** Data **
□ □ □ □ □

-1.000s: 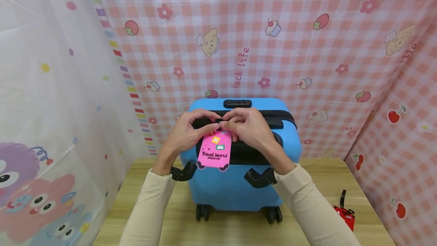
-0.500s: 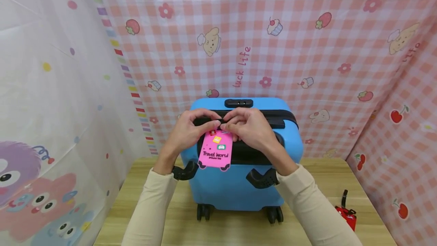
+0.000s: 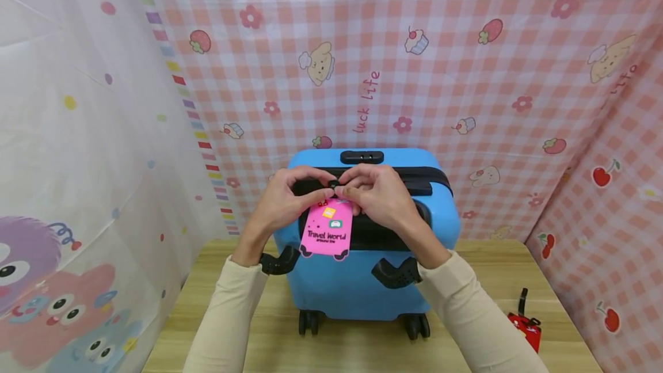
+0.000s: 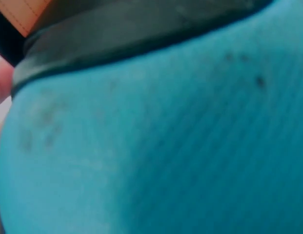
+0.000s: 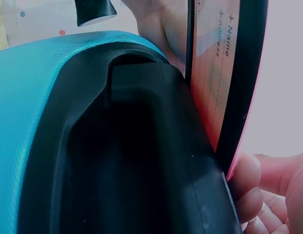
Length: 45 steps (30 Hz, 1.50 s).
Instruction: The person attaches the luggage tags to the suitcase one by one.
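Pinching top of pink tag (image 3: 327,230) at its black strap, both hands meet over suitcase (image 3: 362,281) handle. Left hand (image 3: 282,200) grip: fingers curled, thumb and forefinger nipping strap end. Right hand (image 3: 380,194) grip: fingertips pressed on same spot from other side. Tag hangs down blue suitcase front (text "Travel world" readable), touching shell. Right wrist view: tag's address side (image 5: 214,73) beside black handle recess. Suitcase upright on wooden tabletop (image 3: 497,281). Red tag (image 3: 525,324) lies near tabletop's right edge, well apart.
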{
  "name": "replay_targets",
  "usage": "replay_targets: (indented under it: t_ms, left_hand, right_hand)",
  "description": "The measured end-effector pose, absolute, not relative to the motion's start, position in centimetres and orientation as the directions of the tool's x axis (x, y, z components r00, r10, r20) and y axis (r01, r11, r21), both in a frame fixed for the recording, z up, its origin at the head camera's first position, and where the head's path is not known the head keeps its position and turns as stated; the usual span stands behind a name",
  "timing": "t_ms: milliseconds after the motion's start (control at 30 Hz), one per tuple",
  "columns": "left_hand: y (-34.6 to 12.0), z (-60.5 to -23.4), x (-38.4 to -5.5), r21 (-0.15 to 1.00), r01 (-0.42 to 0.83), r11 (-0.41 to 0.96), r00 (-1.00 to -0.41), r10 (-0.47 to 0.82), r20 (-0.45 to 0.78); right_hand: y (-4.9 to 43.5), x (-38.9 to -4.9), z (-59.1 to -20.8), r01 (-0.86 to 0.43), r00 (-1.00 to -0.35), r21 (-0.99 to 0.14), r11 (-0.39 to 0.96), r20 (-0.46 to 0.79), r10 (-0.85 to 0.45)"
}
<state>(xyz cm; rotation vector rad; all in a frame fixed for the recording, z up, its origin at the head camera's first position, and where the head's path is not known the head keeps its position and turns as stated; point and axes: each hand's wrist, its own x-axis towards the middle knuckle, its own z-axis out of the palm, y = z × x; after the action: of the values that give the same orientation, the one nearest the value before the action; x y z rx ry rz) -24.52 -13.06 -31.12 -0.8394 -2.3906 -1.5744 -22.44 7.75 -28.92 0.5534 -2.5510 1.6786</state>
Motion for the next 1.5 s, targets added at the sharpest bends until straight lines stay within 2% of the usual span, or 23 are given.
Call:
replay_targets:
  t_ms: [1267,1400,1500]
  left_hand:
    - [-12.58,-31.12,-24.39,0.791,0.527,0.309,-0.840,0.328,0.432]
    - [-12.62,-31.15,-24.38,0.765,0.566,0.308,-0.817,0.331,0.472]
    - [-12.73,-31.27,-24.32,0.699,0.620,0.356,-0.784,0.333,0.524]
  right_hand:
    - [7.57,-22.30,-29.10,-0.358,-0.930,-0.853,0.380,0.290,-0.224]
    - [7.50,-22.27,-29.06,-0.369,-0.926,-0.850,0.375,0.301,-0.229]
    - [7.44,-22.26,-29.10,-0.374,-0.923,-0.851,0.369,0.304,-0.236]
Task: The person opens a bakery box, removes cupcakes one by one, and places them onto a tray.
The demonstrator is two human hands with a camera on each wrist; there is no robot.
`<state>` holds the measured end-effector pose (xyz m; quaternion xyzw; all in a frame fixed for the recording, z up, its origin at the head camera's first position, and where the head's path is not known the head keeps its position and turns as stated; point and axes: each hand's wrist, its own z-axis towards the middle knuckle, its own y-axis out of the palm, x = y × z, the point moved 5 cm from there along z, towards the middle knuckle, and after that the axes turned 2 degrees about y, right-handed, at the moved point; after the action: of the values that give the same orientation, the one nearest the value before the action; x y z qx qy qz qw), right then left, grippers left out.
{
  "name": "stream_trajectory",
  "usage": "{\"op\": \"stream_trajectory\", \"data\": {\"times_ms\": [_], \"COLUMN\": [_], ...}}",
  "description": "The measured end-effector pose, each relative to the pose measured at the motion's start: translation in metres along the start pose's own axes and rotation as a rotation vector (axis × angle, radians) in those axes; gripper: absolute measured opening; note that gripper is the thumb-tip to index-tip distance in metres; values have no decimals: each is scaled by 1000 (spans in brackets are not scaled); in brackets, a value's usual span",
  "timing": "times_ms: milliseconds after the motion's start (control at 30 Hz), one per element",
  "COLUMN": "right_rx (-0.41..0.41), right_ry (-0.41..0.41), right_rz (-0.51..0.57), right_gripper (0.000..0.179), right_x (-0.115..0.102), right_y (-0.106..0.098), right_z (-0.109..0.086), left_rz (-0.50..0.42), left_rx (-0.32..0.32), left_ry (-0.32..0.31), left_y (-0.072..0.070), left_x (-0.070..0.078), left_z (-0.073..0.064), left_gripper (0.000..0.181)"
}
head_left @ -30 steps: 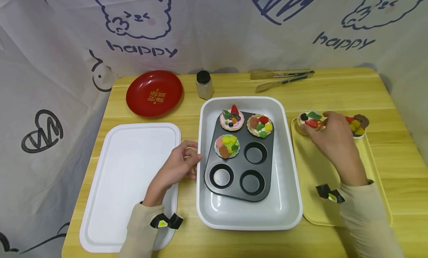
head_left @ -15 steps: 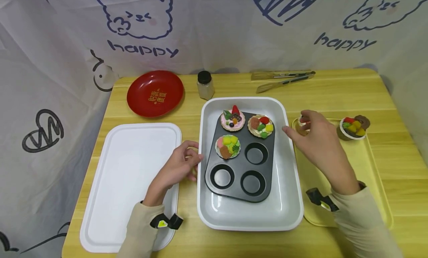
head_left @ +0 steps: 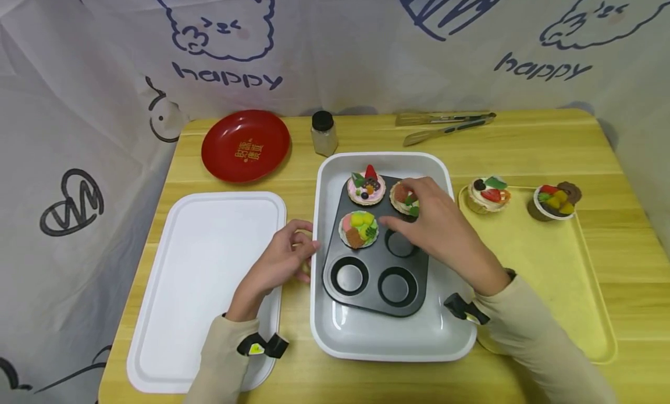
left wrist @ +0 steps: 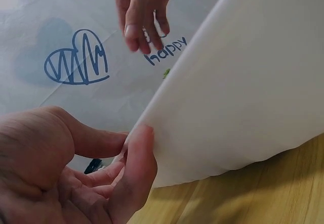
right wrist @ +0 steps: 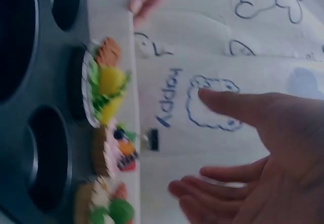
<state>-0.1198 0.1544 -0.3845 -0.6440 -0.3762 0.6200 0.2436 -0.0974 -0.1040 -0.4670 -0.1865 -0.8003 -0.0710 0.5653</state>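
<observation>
My left hand (head_left: 280,261) pinches the left rim of a deep white basin (head_left: 387,341) between thumb and finger, as the left wrist view shows. Inside the basin lies a dark muffin tin (head_left: 373,264) with three of its cups filled by toy cupcakes. These are a pink-topped cupcake (head_left: 365,186), a cupcake with yellow and brown toppings (head_left: 358,229) and a fruit-topped cupcake (head_left: 403,199) partly covered by my right hand (head_left: 445,232). That hand hovers over the tin, thumb and fingers spread apart, holding nothing; the right wrist view shows the gap too.
To the right, a yellow tray (head_left: 549,288) bears a strawberry-topped cupcake (head_left: 488,196) and a dark-cupped one (head_left: 553,202). A white tray (head_left: 209,276) lies on the left. Along the back are a red plate (head_left: 246,146), a black-lidded jar (head_left: 324,134) and tongs (head_left: 445,125).
My right hand has let go of the strawberry-topped cupcake at the yellow tray and moved left over the muffin tin. My left hand has stayed at the basin's rim.
</observation>
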Motion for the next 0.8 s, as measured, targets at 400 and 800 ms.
{"op": "stream_trajectory", "data": {"times_ms": [400,800], "right_rx": [-195,-198], "right_ry": [-162,-169], "right_rz": [-17,-114], "right_gripper": [84,88], "right_x": [-12,-7], "right_y": [53,74], "right_z": [21,24], "left_rz": [0,7], "left_rx": [9,16], "left_ry": [10,9], "left_y": [0,0], "left_x": [0,0], "left_z": [0,-1], "left_gripper": [37,37]}}
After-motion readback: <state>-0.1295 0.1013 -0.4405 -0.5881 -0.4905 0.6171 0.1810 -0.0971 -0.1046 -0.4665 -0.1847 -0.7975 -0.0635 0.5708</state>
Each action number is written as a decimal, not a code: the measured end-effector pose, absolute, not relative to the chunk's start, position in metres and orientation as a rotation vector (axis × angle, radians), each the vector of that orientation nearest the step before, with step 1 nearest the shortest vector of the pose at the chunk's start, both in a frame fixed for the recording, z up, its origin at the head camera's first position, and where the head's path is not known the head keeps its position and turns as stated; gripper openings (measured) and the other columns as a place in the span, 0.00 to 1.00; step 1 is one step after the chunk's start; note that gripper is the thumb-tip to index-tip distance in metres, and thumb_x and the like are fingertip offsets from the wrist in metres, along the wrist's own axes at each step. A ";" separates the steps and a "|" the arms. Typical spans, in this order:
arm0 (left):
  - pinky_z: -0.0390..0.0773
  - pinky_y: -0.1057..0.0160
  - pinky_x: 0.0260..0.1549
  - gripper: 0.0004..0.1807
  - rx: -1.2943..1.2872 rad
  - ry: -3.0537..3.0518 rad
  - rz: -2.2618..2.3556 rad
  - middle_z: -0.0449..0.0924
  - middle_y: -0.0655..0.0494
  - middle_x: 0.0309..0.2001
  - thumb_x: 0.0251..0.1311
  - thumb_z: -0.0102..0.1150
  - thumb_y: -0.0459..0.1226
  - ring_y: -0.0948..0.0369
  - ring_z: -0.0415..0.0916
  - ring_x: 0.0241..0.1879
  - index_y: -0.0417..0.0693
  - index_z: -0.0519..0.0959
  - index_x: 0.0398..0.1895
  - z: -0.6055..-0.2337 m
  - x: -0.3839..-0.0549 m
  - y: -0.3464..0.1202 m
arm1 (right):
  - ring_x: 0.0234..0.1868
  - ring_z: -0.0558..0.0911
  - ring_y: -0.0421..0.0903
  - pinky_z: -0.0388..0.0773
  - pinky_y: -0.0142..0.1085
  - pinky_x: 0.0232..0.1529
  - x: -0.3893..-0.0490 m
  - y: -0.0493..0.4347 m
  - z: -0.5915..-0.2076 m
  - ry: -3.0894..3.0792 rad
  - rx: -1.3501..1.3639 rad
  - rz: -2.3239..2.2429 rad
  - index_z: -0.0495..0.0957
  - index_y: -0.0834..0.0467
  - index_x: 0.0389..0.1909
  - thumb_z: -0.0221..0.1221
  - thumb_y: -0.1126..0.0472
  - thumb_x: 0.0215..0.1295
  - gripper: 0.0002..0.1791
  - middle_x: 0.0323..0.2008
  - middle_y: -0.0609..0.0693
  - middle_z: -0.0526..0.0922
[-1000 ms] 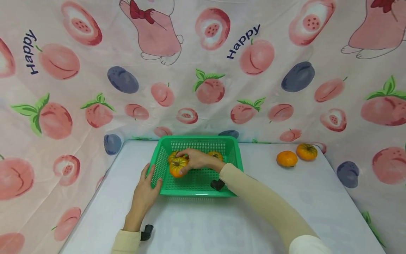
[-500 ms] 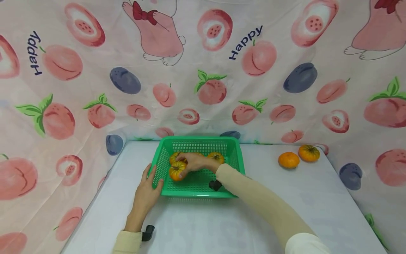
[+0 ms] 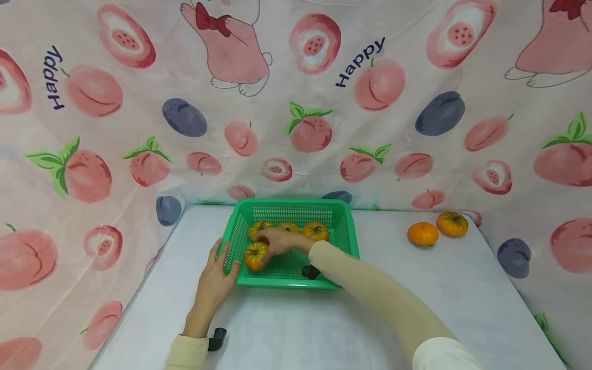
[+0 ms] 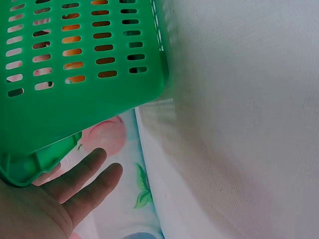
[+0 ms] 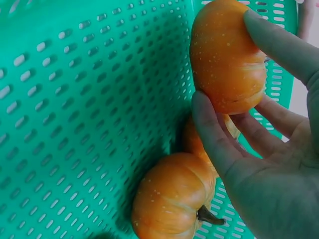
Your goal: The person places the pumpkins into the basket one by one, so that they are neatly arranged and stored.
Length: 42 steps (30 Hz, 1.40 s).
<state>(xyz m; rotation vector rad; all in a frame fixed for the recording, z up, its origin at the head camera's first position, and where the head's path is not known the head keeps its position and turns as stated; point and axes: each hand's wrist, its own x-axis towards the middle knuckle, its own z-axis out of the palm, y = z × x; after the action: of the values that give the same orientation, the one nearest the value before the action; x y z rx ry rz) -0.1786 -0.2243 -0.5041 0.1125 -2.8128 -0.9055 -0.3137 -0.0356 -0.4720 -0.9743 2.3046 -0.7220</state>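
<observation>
A small orange pumpkin (image 3: 255,257) with green streaks is in my right hand (image 3: 280,241), inside the green plastic basket (image 3: 291,282). In the right wrist view, my thumb and fingers pinch this pumpkin (image 5: 227,59) from both sides near the basket wall. Behind it, a row of three pumpkins (image 3: 316,231) lies along the basket's back; my right hand partly covers some of them. My left hand (image 3: 216,277) is at the basket's left side, fingers spread and fairly straight. The left wrist view has these fingers (image 4: 92,191) beside the basket's rim (image 4: 35,172).
Two more pumpkins, one smooth orange (image 3: 423,234) and one green-streaked (image 3: 452,224), lie on the white table (image 3: 393,257) at the back right. A fruit-printed cloth (image 3: 277,128) hangs right behind the basket. Black wrist cameras (image 3: 217,339) jut from both sleeves.
My right hand has moved the held pumpkin slightly toward the front left and lower in the basket, uncovering more of the back row. My left hand stays at the basket's side.
</observation>
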 end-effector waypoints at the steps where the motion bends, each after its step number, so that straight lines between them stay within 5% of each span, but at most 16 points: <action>1: 0.75 0.38 0.53 0.37 0.112 -2.815 -0.905 0.46 0.49 0.79 0.69 0.52 0.46 0.37 0.72 0.61 0.47 0.54 0.78 -0.504 -0.179 -0.224 | 0.67 0.72 0.47 0.69 0.41 0.68 -0.313 -0.036 -0.472 2.303 -0.984 -0.713 0.70 0.55 0.68 0.74 0.51 0.51 0.42 0.67 0.50 0.73; 42: 0.73 0.37 0.55 0.36 0.111 -2.809 -0.926 0.47 0.48 0.79 0.69 0.52 0.45 0.37 0.69 0.64 0.47 0.55 0.77 -0.502 -0.179 -0.223 | 0.66 0.74 0.51 0.73 0.43 0.64 -0.310 -0.034 -0.466 2.272 -0.968 -0.779 0.70 0.57 0.67 0.71 0.57 0.57 0.37 0.65 0.50 0.75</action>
<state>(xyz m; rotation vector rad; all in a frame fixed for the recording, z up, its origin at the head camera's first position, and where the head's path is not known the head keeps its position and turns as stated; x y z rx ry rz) -0.1785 -0.2229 -0.5024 0.1106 -2.8091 -0.9264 -0.3096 -0.0336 -0.4664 -0.9682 2.2722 -0.7790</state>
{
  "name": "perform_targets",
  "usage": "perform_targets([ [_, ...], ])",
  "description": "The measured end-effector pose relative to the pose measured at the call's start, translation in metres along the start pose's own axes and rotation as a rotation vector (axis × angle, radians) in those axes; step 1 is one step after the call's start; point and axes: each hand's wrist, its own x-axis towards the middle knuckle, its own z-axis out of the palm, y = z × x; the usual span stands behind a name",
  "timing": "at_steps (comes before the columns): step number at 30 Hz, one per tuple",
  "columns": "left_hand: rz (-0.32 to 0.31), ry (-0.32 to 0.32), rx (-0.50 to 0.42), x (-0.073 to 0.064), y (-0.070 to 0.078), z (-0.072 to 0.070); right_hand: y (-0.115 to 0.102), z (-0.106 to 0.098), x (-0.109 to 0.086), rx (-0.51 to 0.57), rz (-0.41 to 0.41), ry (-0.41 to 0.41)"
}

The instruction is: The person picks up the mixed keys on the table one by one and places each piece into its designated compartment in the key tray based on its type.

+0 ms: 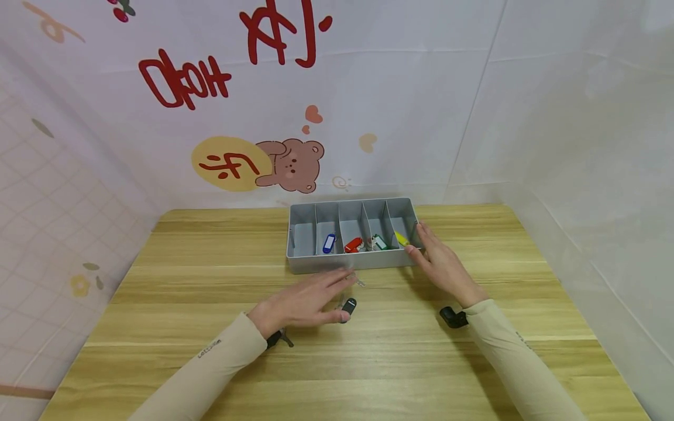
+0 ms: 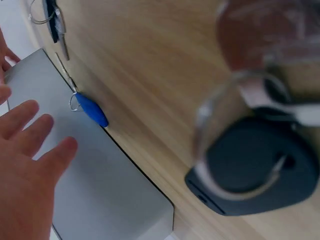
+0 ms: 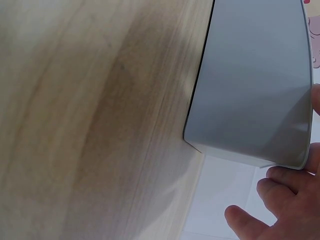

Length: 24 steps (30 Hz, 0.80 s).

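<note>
A grey tray (image 1: 358, 261) with five compartments holds tagged keys: a blue tag (image 1: 329, 243), a red tag (image 1: 353, 245), a green tag (image 1: 379, 242) and a yellow tag (image 1: 402, 239). My right hand (image 1: 441, 263) grips its right front corner, thumb at the front rim and fingers along the end. My left hand (image 1: 308, 300), fingers stretched out, hovers before the tray. Close to its thumb lies a black tag (image 1: 349, 306). In the left wrist view, another blue tag (image 2: 91, 110) with its key lies against the tray's front wall, mostly hidden by the hand in the head view.
Near the left wrist is a black key fob (image 2: 250, 170) on a ring, beside a brown piece (image 2: 245, 35). The wooden table (image 1: 368, 374) ends against a white printed backdrop (image 1: 411, 88) behind the tray.
</note>
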Motion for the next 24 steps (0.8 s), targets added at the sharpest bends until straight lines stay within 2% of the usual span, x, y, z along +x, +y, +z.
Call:
perform_targets([
  [7, -0.092, -0.111, 0.028, -0.0019, -0.002, 0.0049, 0.0002, 0.0005, 0.0005, -0.001, -0.002, 0.003],
  [14, -0.124, -0.164, 0.022, -0.0034, -0.0021, 0.0058, -0.0004, 0.0005, 0.0008, -0.003, 0.002, 0.006],
  [20, -0.088, -0.151, -0.045, -0.007, -0.0002, 0.0035, -0.0007, -0.0001, 0.0005, -0.006, 0.007, -0.001],
  [24, -0.08, -0.117, -0.112, -0.0083, -0.0005, 0.004, -0.0004, 0.0004, 0.0007, -0.006, 0.01, -0.001],
])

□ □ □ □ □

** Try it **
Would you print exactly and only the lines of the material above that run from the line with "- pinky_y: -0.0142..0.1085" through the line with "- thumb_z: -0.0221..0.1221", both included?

** Result for this exercise **
  - pinky_y: -0.0142..0.1085
  - pinky_x: 0.0232..0.1529
  - x: -0.3893..-0.0490 m
  - y: -0.0493..0.4347 m
  - z: -0.5915..-0.2076 m
  - ry: -3.0894..3.0792 rad
  - rx: -1.3501..1.3639 rad
  - rz: -2.3239..2.2429 rad
  - index_z: -0.0495..0.0957
  - index_y: -0.0834..0.0467
  - index_x: 0.0389..0.1909
  - thumb_z: -0.0221..0.1221

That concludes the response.